GammaTubulin was first identified as a suppressor of a ß-tubulin mutation in the fungus Aspergillus nidulins. Unexpectedly, antibodies raised against the protein do not stain microtubules, but instead stain the spindle pole body (the MTOC, or centrosome). In Drosophila, gammaTubulin forms a complex with two centrosomal microtubule-associated proteins called CP190 and CP60. Since CP60 can associate with microtubules, and the gammaTubulin-CP190-CP60 complex associates with microtubules, it is believed that the CP60 component binds the complex to microtubules. These observations suggest that gammaTubulin, CP190, and CP60 are all components of a centrosomal complex that can interact with microtubules (Raff, 1993).

CP60 is not homologous to any protein in the database, although it contains six consensus sites for phosphorylation by cyclin-dependent kinases. CP60 is localized to the centrosome in a cell cycle-dependent manner. The amount of CP60 at the centrosome is maximal during anaphase and telophase, and then drops dramatically between late telophase and early interphase. This dramatic disappearance of CP60 may be due to specific proteolysis, because CP60 contains a sequence of amino acids similar to the "destruction box" that targets cyclins for proteolysis at the end of mitosis. Starting with nuclear cycle 12, CP60 and CP190 are both found in the nucleus during interphase. CP60 isolated from Drosophila embryos is highly phosphorylated; dephosphorylated CP60 forms a good substrate for cyclin B/p34cdc2 kinase complexes. Another kinase activity capable of phosphorylating CP60 is present in the CP60/CP190 multiprotein complex. CP60 binds to purified microtubules; this binding is blocked by CP60 phosphorylation (Kellogg, 1995).

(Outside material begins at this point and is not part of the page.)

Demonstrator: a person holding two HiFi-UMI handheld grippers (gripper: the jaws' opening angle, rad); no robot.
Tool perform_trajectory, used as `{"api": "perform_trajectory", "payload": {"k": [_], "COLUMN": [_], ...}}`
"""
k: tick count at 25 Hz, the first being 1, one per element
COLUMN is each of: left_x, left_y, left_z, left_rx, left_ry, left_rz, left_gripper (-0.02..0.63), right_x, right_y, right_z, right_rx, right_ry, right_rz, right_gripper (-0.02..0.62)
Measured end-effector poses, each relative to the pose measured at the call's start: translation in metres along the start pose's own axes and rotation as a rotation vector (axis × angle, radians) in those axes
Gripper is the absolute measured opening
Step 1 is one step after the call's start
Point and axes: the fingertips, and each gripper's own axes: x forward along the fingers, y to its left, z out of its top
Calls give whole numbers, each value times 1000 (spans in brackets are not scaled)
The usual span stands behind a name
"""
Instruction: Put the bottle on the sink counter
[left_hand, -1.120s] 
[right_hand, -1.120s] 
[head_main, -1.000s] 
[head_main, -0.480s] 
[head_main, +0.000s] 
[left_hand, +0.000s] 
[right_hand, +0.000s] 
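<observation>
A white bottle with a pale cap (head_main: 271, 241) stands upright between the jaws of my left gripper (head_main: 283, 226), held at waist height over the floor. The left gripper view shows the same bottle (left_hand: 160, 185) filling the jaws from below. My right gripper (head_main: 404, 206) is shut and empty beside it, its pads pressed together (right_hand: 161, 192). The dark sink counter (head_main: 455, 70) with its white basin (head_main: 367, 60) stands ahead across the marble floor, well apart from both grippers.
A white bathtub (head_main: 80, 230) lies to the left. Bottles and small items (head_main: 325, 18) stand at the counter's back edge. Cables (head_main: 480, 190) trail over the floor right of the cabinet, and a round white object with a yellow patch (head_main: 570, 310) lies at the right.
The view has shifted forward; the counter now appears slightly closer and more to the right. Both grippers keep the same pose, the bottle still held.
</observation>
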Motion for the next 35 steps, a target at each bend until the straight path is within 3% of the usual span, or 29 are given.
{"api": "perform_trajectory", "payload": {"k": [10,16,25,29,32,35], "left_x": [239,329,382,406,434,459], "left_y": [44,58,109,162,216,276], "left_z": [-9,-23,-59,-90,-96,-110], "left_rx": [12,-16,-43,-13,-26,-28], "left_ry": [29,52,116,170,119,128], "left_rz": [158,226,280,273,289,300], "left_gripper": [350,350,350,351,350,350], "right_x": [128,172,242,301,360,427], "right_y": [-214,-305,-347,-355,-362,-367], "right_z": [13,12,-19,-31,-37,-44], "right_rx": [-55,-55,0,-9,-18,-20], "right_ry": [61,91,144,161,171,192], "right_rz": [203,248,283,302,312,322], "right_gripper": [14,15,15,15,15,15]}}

What is the function of gammaTubulin? The microtubule cytoskeleton in animal cells does not assemble spontaneously, but instead requires the function of a centrosome. This organelle consists of a pair of centrioles surrounded by a complex collection of proteins known as the pericentriolar material (PCM). The PCM is required for microtubule nucleation. During interphase, the minus (or slow-growing) ends of microtubules are embedded in the PCM and the plus (or fast-growing) ends project outwards into the cytoplasm (or during mitosis, into the spindle apparatus). gammaTubulin is the only component of the PCM thus far implicated in microtubule nucleation. GammaTubulin is localized in the PCM ring structures of purified Drosophila centrosomes. When these centrosomes are used to nucleate microtubule growth, gammaTubulin is localized at the minus ends of the microtubules (Moritz, 1995b).

The gammaTubulin complex has been purified from Xenopus egg extracts. The purified complex is a ring structure with a 25 to 28 nm diameter. Many of these rings appear to be open, with the ends overlapping each other. The wall of a ring is roughly cylindrical: and it is both wider than the wall of a microtubule and higher than an alpha/beta tubulin dimer. The complex nucleates microtubules in vitro, binding to one end of a microtubule. It is concluded that microtubule-nucleating sites within the PCM are ring-shaped templates containing multiple copies of gamma-tubulin. The outer diameter of the complex is similar to the outer diameter of a microtubule. Each complex also has less than two but more than one helical turn, allowing a fit to the end of a microtubule. It is thought that the CP60 and CP190 proteins described above define the framework of a helical structure to which gamma-tubulins bind. The gamma-tubulins then provide a seed for the assembly of alpha/beta tubulin dimers (See Drosophila beta1 Tubulin) that have been stabilized by their interactions with gamma-tubulin. It is thought that the gamma-tubulin complex constitutes the long sought after microtubule nucleating factor in the pericentriolar matrix (Zheng, 1995).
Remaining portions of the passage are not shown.